Instructions for the task:
Please copy each line in the records below that contains the string "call".

Provided material:

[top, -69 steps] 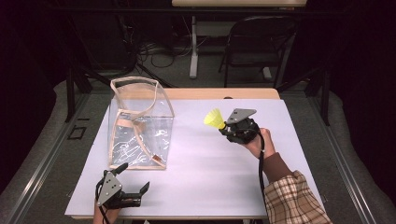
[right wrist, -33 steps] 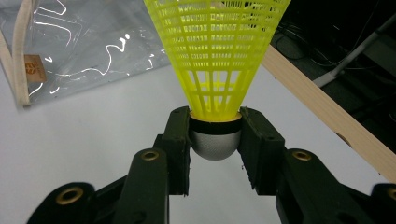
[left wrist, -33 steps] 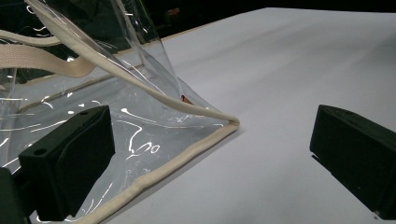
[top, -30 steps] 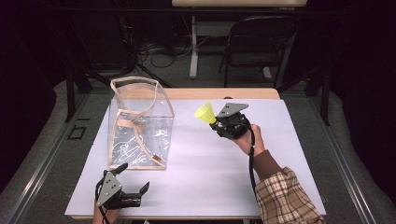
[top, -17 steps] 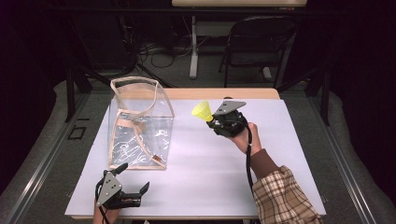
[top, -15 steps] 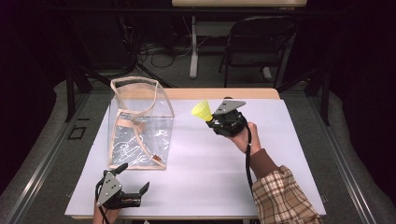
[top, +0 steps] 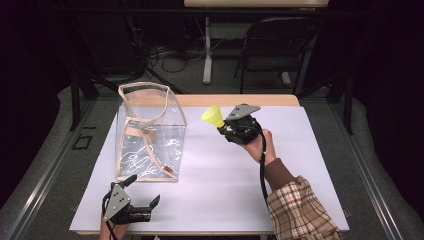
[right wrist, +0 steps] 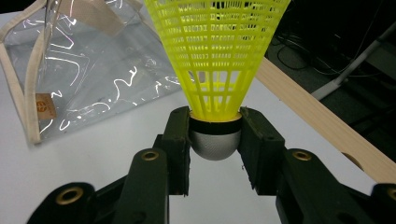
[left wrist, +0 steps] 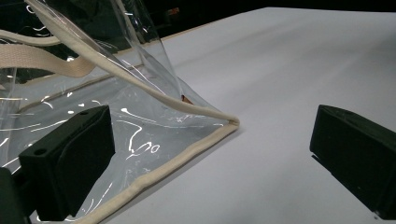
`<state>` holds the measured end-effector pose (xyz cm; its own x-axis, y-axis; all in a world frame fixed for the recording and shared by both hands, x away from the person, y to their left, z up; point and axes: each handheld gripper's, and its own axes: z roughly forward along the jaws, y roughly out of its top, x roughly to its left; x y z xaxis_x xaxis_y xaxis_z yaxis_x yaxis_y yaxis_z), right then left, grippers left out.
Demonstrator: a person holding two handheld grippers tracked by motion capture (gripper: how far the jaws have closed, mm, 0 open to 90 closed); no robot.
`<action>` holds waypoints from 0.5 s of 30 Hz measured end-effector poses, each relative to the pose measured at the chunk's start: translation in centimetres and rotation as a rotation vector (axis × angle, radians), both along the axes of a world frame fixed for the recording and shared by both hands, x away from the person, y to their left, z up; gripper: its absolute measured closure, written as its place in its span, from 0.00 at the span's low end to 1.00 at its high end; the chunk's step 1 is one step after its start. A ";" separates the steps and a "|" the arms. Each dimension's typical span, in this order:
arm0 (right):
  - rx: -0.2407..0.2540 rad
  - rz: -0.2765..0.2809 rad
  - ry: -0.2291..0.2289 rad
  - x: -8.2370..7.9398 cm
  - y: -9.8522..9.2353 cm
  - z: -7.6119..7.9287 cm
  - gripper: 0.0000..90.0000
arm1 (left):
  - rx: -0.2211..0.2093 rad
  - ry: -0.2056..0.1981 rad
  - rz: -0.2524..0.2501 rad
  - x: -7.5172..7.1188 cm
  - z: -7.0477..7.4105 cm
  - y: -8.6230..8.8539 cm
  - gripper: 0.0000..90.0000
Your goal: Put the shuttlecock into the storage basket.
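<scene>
Two grippers were at work around the clear plastic tote bag (top: 150, 135), which stood upright on the white table (top: 220, 190). The right gripper (top: 223, 126) hung to the right of the bag, near its upper rim, raised off the table and aimed toward the bag; the right hand (top: 260, 145) wrapped its body from behind, with a plaid sleeve (top: 300, 210) trailing away from the bag. Its jaws were pinched on the yellow shuttlecock (top: 213, 115), pads pressing both sides of the rounded silver-grey cork (right wrist: 215, 142) while the skirt flared outward beyond them. That skirt (right wrist: 217, 51) was a stiff plastic lattice, cone-shaped, bright yellow, with a thin black band where it met the smooth domed cork.

The left gripper (top: 142, 192) lay low in front of the bag's near bottom edge, held level just above the table and pointing across toward the bag's near right corner. Its jaws were spread wide, with nothing between them; one blocky black pad (left wrist: 70, 158) sat just against the bag's wall. The bag was glossy, crinkled film edged with cream woven binding (left wrist: 173, 158), carrying a flat cream webbing strap (left wrist: 42, 58) and a small tan label (right wrist: 43, 106).
</scene>
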<state>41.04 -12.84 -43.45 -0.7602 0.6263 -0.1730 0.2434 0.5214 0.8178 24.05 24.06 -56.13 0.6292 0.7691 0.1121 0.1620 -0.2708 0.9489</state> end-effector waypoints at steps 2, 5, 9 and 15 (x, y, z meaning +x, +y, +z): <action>0.004 0.001 0.002 0.0 0.1 0.1 0.72 | -0.001 0.000 0.000 0.0 0.0 0.0 0.00; 0.002 -0.002 0.000 0.0 0.2 0.2 0.72 | -0.001 0.001 0.000 0.0 0.0 0.0 0.00; -0.003 -0.007 -0.002 0.1 0.5 0.3 0.72 | 0.000 0.002 -0.001 0.0 0.0 0.0 0.00; 0.003 -0.002 -0.003 0.2 1.0 0.6 0.72 | -0.001 0.004 -0.002 0.0 0.0 0.0 0.00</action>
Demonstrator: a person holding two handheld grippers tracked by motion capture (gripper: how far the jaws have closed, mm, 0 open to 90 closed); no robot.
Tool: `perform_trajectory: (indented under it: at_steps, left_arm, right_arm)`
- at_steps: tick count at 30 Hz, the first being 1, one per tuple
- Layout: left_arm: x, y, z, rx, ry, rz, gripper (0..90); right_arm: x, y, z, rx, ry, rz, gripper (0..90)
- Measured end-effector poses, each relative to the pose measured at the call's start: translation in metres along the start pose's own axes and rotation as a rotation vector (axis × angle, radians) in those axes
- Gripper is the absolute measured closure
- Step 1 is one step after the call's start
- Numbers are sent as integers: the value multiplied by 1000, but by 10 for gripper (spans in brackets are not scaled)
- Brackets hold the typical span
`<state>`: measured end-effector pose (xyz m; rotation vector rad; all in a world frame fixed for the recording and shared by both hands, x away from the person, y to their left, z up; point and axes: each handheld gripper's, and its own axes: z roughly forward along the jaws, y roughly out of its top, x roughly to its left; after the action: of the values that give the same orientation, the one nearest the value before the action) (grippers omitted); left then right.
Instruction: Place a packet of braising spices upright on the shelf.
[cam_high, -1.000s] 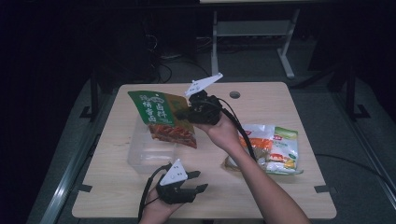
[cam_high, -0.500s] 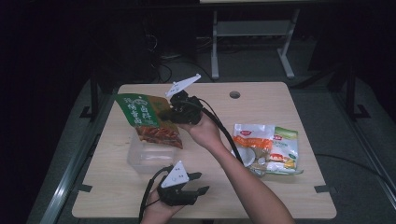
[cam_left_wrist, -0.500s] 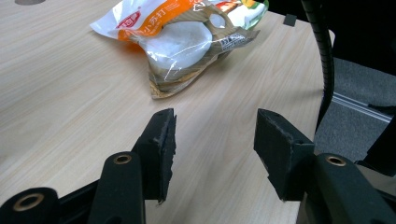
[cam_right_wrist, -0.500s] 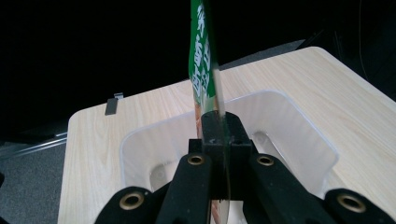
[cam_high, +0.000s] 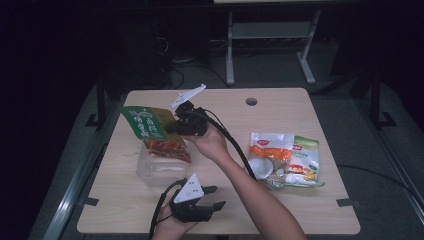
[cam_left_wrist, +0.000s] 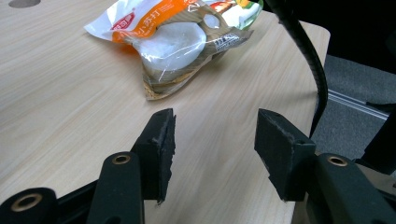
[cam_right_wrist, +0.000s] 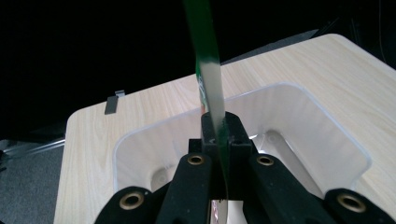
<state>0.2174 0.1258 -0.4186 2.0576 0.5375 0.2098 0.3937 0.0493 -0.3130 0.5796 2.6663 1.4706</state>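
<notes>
A green and orange snack bag (cam_high: 149, 129) hangs over a clear plastic container (cam_high: 156, 170) at the table's left. My right gripper (cam_high: 174, 127) is shut on the bag's right edge. In the right gripper view the bag (cam_right_wrist: 208, 70) runs edge-on between the closed jaws of my right gripper (cam_right_wrist: 217, 125), above the container (cam_right_wrist: 303, 116). My left gripper (cam_high: 212, 197) rests near the front edge, open. In the left gripper view my left gripper (cam_left_wrist: 215, 123) has nothing between its jaws and points toward a white and orange snack pack (cam_left_wrist: 175, 39).
Two or three snack packs (cam_high: 285, 159) lie at the table's right. The right gripper's black cable (cam_high: 235, 147) runs along the forearm over the middle of the table. A round hole (cam_high: 251, 101) sits near the far edge. A metal stand (cam_high: 270, 45) is behind the table.
My right gripper has carried the snack bag leftward and a little down, from the table's middle to above the clear container. The left gripper has stayed put.
</notes>
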Motion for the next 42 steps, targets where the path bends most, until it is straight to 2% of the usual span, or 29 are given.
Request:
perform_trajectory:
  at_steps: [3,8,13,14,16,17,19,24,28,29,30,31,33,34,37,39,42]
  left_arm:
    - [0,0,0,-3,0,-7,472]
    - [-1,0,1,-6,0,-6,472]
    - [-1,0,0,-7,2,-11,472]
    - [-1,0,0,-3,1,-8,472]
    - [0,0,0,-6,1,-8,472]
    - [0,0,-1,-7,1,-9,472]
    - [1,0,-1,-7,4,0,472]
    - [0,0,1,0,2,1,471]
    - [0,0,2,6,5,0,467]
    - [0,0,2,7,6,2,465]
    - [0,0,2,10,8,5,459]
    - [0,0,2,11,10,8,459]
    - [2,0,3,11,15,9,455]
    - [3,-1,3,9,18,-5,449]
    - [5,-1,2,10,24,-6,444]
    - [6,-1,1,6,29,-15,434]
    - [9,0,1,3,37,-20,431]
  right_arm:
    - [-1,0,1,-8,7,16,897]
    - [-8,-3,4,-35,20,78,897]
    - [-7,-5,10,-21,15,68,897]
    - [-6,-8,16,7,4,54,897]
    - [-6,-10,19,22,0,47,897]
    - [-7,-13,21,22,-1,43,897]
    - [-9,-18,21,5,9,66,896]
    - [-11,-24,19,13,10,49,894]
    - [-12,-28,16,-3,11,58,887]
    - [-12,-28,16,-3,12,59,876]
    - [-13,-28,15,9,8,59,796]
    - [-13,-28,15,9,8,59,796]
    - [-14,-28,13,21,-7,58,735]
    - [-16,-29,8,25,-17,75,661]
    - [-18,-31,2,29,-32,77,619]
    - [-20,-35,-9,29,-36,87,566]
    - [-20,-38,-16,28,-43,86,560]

Answer space:
- Measured end-effector poses, each relative to the pose measured at the call's start: translation in metres along the start pose's own axes and rotation as a rotation vector (axis × angle, radians) in those axes
- Step 1 is one step after the call's start

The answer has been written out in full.